Tahun 2018 menjadi tahun yang istimewa bagi Nanik Indarti, seorang perempuan bertubuh mini, dalam seni pertunjukan yang sudah digelutinya sejak lulus kuliah tahun 2011. Sarjana Seni Teater lulusan ISI Yogyakarta ini, mendirikan Komunitas Unique Project dan pertama kalinya membuat karya pementasan teater yang berjudul Sepatu yang Sama, Kisah Jiwa dan Angka, setelah proposalnya lolos menjadi salah satu penerima dana hibah.
Namun, membuat sebuah karya mandiri ternyata tak semudah yang ia bayangkan. Nanik lantas menggali apa yang ada di dalam dirinya sebagai Achondroplasia, nama ilmiah untuk orang-orang bertubuh mini seperti dirinya. Nanik sendiri mengenal dan paham bahwa Achondroplasia merupakan ragam disabilitas fisik. Di tahun yang sama ia menyusun pementasan teater bersama teman-teman sesama bertubuh mini lainnya. Penyebutan difabel Achondroplasia ini sempat menjadi masalah, bahkan hingga saat ini, karena beberapa teman-temannya yang bertubuh mini tidak merasa bahwa mereka difabel.
Tak hanya teater, dalam debut perdananya tersebut, Nanik juga menyusun buku berjudul Aku Perempuan Unik. Buku ini mengangkat 7 kisah hidup para perempuan bertubuh mini yang pernah mengalami bullying, pelecehan, hingga pengalaman personal bagaimana mereka hadir ke dunia sebagai Achondroplasia. Nanik menuturkan bahwa teman-temannya sempat merasa ragu pada awal menuliskan cerita hidup masing-masing. Namun ketika kata demi kata tersusun menjadi kalimat, cerita yang mereka tuliskan seperti semacam pelepasan perasaan yang selama ini terpendam.
“Banyak orang yang bertubuh mini belum siap bahkan tidak mau membicarakan masa lalu dirinya di ruang publik. Bagi saya, pengalaman masa lalu itu sudah terlewati dan sekarang adalah masa depan. Jadi pengalaman masa lalu tidak apa-apa untuk diceritakan agar orang-orang tahu siapa kami.” tegas Nanik.
Tahun 2019, Nanik membuat karya teater berjudul Kahanan. Pertunjukan teater kedua ini lebih memperdalam tentang berbagai persoalan yang dihadapi para difabel Achondroplasia seperti bullying di dunia pendidikan, persoalan pernikahan misalnya orangtua pasangan kuatir jika menikah dengan perempuan bertubuh mini dikhawatirkan akan memiliki keturunan yang bertubuh pendek, termasuk juga persoalan pekerjaan dimana ukuran fisik menjadi hambatan, serta isu gender lainnya.

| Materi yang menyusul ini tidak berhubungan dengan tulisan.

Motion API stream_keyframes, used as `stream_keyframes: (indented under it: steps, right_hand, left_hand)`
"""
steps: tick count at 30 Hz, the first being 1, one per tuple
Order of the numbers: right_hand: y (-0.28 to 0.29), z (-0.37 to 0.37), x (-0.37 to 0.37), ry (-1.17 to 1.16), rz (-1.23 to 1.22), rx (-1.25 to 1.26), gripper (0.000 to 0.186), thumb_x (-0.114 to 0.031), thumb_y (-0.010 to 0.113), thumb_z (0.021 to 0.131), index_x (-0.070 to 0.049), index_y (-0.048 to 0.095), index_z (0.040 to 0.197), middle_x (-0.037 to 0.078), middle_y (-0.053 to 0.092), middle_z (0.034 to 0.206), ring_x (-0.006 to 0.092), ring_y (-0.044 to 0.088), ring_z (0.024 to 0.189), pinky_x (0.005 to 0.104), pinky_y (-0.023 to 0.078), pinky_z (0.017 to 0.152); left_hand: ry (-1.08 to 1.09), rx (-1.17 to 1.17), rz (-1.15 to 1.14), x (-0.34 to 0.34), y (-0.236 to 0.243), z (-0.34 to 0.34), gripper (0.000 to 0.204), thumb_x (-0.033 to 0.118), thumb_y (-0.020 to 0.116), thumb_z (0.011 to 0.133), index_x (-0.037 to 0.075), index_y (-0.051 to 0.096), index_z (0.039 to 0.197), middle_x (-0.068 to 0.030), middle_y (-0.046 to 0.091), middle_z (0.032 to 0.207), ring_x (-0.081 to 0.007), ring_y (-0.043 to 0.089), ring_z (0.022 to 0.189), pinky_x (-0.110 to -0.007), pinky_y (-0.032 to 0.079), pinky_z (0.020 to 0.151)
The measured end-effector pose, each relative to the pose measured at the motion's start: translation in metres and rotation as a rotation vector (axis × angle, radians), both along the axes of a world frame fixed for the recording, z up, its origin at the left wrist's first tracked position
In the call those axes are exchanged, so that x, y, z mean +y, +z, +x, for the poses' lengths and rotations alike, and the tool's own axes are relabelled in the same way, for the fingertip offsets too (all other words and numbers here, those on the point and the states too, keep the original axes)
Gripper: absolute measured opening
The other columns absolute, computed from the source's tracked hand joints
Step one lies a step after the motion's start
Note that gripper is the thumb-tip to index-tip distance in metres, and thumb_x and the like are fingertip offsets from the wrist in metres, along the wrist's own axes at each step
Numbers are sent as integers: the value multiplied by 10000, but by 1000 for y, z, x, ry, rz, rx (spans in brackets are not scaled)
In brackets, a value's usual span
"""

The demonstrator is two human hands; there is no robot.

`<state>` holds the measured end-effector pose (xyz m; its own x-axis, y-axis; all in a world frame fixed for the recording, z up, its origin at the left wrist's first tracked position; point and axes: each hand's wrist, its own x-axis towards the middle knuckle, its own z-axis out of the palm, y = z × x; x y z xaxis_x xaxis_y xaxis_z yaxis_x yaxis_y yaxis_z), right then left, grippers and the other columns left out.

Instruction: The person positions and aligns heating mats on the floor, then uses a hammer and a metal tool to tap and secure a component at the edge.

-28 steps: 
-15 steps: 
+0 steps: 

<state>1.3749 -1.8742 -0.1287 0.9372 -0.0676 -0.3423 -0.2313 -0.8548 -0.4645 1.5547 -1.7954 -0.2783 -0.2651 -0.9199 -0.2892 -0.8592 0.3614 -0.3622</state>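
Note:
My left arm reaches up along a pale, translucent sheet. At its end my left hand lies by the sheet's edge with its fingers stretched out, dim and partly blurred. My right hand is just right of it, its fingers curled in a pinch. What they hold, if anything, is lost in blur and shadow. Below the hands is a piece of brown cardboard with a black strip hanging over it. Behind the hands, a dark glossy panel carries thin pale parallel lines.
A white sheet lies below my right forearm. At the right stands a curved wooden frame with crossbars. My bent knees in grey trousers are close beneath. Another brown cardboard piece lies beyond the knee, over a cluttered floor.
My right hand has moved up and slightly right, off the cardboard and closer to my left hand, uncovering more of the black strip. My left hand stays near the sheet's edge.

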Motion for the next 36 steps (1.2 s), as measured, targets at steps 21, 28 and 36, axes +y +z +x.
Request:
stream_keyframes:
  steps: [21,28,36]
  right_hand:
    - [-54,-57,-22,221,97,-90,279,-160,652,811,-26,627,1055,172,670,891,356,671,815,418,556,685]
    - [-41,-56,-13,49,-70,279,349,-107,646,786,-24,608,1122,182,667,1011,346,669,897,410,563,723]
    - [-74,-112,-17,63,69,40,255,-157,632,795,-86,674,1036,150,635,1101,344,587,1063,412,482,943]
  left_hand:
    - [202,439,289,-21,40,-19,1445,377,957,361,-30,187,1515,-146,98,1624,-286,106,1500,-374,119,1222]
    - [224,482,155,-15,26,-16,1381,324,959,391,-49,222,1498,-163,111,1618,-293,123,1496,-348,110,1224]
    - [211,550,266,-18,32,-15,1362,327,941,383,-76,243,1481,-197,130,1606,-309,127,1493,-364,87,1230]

Nanik juga mengenang ketika bekerja di beberapa lembaga seni, ia juga kerap mendapat sikap-sikap dari rekan kerja yang menyepelekannya. Seorang difabel perlu membuktikan berkali-kali lipat untuk menunjukkan bahwa ia mampu, baru orang lain akan percaya sehingga Nanik pun mau tak mau menuruti perspektif masyarakat tersebut dengan ia menjadi fasilitator, bertemu pejabat, hanya untuk menunjukkan kemampuannya.
Menyematkan kata Unique menjadi nama komunitasnya, perempuan berusia 36 tahun ini bukan sedang ingin mengamini stigma masyarakat yang menganggap mereka unik dalam konotasi negatif, namun ia menyadari bahwa ia dan teman-temannya memang unik. Orang sudah familiar dengan mereka yang mempunyai kekhasan unik, tidak hanya secara kebertubuhan, namun juga karya dalam seni pertunjukan yang berbeda dengan peran-peran orang bertubuh mini dalam dunia entertainment yang cenderung mengobyektifikasi lewat peran-peran, misalnya sebagai tuyul. Dari fenomena inilah Nanik hendak memunculkan orang-orang bertubuh mini yang mengedepankan karya daripada terus-menerus dieksploitasi tubuhnya.